We read the text tsv files.
MaxQuant gives peptide position in the protein.
However, we will recalculate it with respect to the bovin BLG (when it is among the matched proteins)

In [None]:
mq_runs = ['mq_ns_db1', 'mq_ns_db2', 'mq_st_db1', 'mq_st_db2', 'mq_t_db1', 'mq_t_db2']

mq_results_folder = os.path.join(project,'benchmark_results/maxquant')

In [None]:
mq_psm_data = []

for mq in mq_runs:
    print(f'Collecting run {mq} ... ', end='')

    dbn = benchmark_table.loc[benchmark_table['Run_id'] == mq, 'DB'].values[0]
    fdb = fasta_db[dbn]

    mq_scans = pd.read_csv(os.path.join(mq_results_folder, mq, 'txt/msmsScans.txt'), sep='\t')
    mq_msms = pd.read_csv(os.path.join(mq_results_folder, mq, 'txt/msms.txt'), sep='\t')
    mq_msms = mq_msms[['id', 'Peptide ID', 'Mass error [Da]']]
    mq_peps = pd.read_csv(os.path.join(mq_results_folder, mq, 'txt/peptides.txt'), sep='\t')
    mq_peps = mq_peps[['Start position', 'End position', 'id']]
    # Change reverse column, to True or False

    mq_scans.loc[mq_scans['Reverse'] == '+', 'Reverse'] = True
    mq_scans.loc[mq_scans['Reverse'].isna(), 'Reverse'] = False

    mq_scans = pepxml.qvalues(mq_scans, key='PEP', reverse=False, correction=0,
                              is_decoy='Reverse', full_output=True)
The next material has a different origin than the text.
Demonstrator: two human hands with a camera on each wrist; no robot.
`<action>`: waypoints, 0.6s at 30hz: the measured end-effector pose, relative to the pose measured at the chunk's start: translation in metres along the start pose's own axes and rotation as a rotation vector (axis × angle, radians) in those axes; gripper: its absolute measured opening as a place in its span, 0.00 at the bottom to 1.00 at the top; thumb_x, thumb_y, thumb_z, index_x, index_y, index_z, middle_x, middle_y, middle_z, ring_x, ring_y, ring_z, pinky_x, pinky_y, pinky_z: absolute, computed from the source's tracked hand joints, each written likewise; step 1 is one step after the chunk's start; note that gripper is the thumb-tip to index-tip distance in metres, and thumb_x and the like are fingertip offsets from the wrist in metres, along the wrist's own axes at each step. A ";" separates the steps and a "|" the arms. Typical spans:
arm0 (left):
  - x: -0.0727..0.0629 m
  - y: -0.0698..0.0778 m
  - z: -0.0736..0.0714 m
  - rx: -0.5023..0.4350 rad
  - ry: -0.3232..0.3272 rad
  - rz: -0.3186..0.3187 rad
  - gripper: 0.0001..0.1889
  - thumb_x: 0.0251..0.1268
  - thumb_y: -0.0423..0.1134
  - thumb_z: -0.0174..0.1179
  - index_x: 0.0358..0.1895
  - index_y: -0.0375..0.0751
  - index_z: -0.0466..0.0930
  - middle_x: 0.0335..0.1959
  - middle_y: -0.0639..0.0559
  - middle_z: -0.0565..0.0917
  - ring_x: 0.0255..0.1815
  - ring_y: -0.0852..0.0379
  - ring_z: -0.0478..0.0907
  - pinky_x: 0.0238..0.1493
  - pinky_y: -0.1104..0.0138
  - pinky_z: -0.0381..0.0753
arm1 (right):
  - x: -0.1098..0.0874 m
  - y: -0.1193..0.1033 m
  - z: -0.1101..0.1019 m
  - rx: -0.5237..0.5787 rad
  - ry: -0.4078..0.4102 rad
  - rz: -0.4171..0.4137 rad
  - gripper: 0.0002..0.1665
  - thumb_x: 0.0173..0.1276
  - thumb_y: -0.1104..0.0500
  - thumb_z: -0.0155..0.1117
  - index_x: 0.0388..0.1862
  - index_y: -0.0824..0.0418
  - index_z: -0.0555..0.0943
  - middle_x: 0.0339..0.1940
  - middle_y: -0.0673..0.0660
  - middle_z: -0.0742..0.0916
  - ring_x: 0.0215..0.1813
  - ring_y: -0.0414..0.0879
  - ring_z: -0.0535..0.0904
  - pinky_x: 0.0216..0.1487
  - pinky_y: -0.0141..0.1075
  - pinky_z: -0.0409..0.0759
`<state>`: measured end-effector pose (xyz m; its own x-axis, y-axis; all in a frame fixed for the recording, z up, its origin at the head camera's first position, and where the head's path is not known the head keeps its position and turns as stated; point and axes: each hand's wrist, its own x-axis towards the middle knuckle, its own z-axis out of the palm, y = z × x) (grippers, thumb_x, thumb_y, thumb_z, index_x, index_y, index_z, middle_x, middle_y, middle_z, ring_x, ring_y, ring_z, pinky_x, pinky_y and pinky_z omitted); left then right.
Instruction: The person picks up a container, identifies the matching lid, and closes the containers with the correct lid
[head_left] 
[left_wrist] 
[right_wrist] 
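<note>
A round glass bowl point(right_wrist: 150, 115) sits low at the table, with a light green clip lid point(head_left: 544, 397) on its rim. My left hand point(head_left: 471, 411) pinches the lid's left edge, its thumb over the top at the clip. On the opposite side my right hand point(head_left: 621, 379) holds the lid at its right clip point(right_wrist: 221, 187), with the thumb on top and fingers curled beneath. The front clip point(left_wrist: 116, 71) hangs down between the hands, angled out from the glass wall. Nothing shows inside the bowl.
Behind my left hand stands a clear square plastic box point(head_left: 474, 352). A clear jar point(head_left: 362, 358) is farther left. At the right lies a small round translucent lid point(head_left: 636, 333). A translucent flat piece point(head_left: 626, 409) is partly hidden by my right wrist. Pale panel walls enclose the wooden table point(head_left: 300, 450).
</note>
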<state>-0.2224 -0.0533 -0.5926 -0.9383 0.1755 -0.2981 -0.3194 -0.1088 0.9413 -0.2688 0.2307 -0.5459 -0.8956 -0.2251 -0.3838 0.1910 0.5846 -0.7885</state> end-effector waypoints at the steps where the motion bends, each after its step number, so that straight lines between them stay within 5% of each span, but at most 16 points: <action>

    mq_scans = pd.merge(mq_scans, mq_msms, how='left', left_on='MS/MS IDs', right_on='id')

    mq_scans = pd.merge(mq_scans, mq_peps, how='left', left_on='Peptide ID', right_on='id')

    mq_scans[['prot_id', 'start', 'end']] = (
        mq_scans[['Sequence', 'Proteins']]
        .apply(lambda x: get_prot_info(x['Sequence'], x['Proteins'].split(';'),
                                       bovin_lacb, other_lacb, fdb, field=''),
               axis=1, result_type='expand')
    )

    mq_scans['Run_id'] = mq
    mq_scans = mq_scans[[
        'Run_id', 'Raw file', 'Sequence', 'Scan number', 'Reverse',
        'start', 'end', 'q', 'prot_id', 'Retention time', 'Mass', 'Mass error [Da]', 'PEP', 'Score']]

    mq_psm_data.append(mq_scans)

    print('Done')

mq_psm_data = pd.concat(mq_psm_data)

mq_psm_data = mq_psm_data.rename(columns={
    'Sequence': 'Seq',
    'Raw file': 'Sample',
    'Scan number': 'Scan_No',
    'Reverse': 'is_decoy',
    'Retention time': 'RTsec',
    'Mass': 'calc_mass',
    'Mass error [Da]': 'delta_mass',
    'PEP': 'prob_score',
    'Score': 'score'
})
mq_psm_data['score_name'] = 'Score'
mq_psm_data['Scan_idx'] = mq_psm_data['Scan_No'] - 1



# Alphapept

We are reading ALphapept resusts, but they will not be included in the final report.
This is because it doesn't have many PSMs and there is no semitryptic option. So for now the results are not very helpful

In [None]:
ap_runs = ['ap_ns_db1', 'ap_ns_db2', 'ap_t_db2', 'ap_t_db1']
ap_runs = []
ap_results_folder = os.path.join(project,'benchmark_results/alphapept')

In [None]:
# ap_psms = pd.read_csv(
#     os.path.join(ap_results_folder, 'ap_ns_db1', 'results_peptides.csv'),
#     index_col=0)
# 
# ap_psms['test_delta'] = ap_psms['mass'] - ap_psms['mass_db']
# ap_psms[['prec_offset', 'prec_offset_raw', 'test_delta']]

In [None]:
ap_psm_data = []
for ap in ap_runs:
    print(f'Collecting run {ap}')
    dbn = benchmark_table.loc[benchmark_table['Run_id'] == ap, 'DB'].values[0]
    fdb = fasta_db[dbn]

    ap_psms = pd.read_csv(
        os.path.join(ap_results_folder, ap, 'results_peptides.csv'),
        index_col=0)

    ap_psms['Run_id'] = ap

    ap_psms[['prot_id', 'start', 'end']] = (
        ap_psms[['sequence_naked', 'protein']]
        .apply(lambda x: get_prot_info(x['sequence_naked'], x['protein'].split(','),
                                       bovin_lacb, other_lacb, fdb, field=''),
               axis=1, result_type='expand'))

    ap_psms = ap_psms[[
        'shortname', 'sequence_naked', 'raw_idx', 'scan_no', 'q_value', 'prot_id', 'rt_apex', 'Run_id',
        'start', 'end', 'prec_offset', 'mass_db', 'score', 'x_tandem']]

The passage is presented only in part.